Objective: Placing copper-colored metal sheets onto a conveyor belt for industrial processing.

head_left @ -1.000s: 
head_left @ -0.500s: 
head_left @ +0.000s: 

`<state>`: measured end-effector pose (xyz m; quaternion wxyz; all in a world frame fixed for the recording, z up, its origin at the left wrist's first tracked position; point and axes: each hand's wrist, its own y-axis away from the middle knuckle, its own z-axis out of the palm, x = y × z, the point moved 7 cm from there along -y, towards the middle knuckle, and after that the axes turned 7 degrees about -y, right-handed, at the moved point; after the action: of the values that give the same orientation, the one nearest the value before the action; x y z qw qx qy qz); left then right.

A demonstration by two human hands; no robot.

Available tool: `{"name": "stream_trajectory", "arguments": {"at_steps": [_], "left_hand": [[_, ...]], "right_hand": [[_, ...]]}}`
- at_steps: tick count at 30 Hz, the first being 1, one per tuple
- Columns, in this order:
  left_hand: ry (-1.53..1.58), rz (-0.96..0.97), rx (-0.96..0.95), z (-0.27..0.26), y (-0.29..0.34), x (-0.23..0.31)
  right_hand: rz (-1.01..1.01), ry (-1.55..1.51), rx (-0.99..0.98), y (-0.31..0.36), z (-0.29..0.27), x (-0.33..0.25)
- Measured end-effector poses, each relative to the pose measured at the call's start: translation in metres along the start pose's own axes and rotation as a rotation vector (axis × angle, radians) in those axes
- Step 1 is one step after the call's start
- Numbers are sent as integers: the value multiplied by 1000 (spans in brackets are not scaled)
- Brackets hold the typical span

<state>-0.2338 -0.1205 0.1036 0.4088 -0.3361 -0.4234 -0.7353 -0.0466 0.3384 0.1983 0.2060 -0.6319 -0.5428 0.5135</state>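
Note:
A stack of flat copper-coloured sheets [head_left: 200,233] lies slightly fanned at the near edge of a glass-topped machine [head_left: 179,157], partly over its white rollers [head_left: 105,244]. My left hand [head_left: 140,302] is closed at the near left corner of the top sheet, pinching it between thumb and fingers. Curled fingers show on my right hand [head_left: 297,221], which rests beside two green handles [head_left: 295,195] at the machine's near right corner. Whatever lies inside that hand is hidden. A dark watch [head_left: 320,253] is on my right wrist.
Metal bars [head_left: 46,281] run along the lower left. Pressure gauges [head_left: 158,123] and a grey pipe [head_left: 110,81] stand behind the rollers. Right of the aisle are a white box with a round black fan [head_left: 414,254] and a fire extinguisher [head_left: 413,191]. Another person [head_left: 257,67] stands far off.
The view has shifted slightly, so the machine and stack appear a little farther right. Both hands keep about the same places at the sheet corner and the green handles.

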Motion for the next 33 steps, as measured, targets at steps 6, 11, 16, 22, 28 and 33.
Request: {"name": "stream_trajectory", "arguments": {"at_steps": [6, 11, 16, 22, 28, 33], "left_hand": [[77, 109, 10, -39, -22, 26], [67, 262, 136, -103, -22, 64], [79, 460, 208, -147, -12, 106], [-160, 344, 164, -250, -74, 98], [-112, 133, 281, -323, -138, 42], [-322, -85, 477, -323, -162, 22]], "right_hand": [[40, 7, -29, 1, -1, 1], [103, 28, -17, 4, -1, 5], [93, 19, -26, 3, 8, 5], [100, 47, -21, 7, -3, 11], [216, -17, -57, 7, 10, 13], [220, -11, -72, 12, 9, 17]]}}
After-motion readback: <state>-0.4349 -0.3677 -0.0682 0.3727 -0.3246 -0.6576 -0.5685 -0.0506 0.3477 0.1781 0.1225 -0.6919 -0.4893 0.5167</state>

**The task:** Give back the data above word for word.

**Your response:**
Objective: Placing copper-colored metal sheets onto a conveyor belt for industrial processing.

head_left @ -1.000s: 
head_left @ -0.500s: 
head_left @ +0.000s: 

`<state>`: measured end-effector pose (xyz m; quaternion wxyz; all in a world frame fixed for the recording, z up, its origin at the left wrist's first tracked position; point and axes: each hand's wrist, its own y-axis away from the middle knuckle, its own z-axis out of the palm, x = y × z, the point moved 7 cm from there along -y, towards the middle knuckle, and after that the axes turned 7 degrees about -y, right-handed, at the moved point; after the action: of the values that give the same orientation, the one nearest the value before the action; x y z qw qx qy qz); left then right.

A demonstration by two human hands; no robot.

Available tool: `{"name": "stream_trajectory", "arguments": {"at_steps": [_], "left_hand": [[_, ...]], "right_hand": [[_, ...]]}}`
- at_steps: tick count at 30 Hz, the first being 1, one per tuple
- Columns, in this order:
  left_hand: ry (-1.53..1.58), rz (-0.96..0.97), rx (-0.96..0.95), z (-0.27..0.26), y (-0.29..0.34), x (-0.23..0.31)
  right_hand: rz (-1.01..1.01), ry (-1.55..1.51), rx (-0.99..0.98), y (-0.31..0.36), z (-0.29..0.27), x (-0.33..0.25)
- Measured end-effector poses, each relative to the pose measured at the call's start: translation in metres along the start pose's own axes and rotation as a rotation vector (axis × angle, radians) in those axes
- Step 1 is one step after the call's start
- Numbers are sent as integers: the value multiplied by 1000 (spans in brackets are not scaled)
- Brackets hold the typical span

<state>-0.2338 -0.1205 0.1036 0.4088 -0.3361 -0.4234 -0.7353 -0.0466 0.3384 0.1983 0.2060 -0.6319 -0.5428 0.5135</state>
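Note:
A stack of flat copper-coloured sheets [head_left: 200,233] lies slightly fanned at the near edge of a glass-topped machine [head_left: 179,157], partly over its white rollers [head_left: 105,244]. My left hand [head_left: 140,302] is closed at the near left corner of the top sheet, pinching it between thumb and fingers. Curled fingers show on my right hand [head_left: 297,221], which rests beside two green handles [head_left: 295,195] at the machine's near right corner. Whatever lies inside that hand is hidden. A dark watch [head_left: 320,253] is on my right wrist.
Metal bars [head_left: 46,281] run along the lower left. Pressure gauges [head_left: 158,123] and a grey pipe [head_left: 110,81] stand behind the rollers. Right of the aisle are a white box with a round black fan [head_left: 414,254] and a fire extinguisher [head_left: 413,191]. Another person [head_left: 257,67] stands far off.
The view has shifted slightly, so the machine and stack appear a little farther right. Both hands keep about the same places at the sheet corner and the green handles.
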
Motion for the next 33 steps, as measured, targets at steps 6, 11, 16, 22, 28 and 33.
Request: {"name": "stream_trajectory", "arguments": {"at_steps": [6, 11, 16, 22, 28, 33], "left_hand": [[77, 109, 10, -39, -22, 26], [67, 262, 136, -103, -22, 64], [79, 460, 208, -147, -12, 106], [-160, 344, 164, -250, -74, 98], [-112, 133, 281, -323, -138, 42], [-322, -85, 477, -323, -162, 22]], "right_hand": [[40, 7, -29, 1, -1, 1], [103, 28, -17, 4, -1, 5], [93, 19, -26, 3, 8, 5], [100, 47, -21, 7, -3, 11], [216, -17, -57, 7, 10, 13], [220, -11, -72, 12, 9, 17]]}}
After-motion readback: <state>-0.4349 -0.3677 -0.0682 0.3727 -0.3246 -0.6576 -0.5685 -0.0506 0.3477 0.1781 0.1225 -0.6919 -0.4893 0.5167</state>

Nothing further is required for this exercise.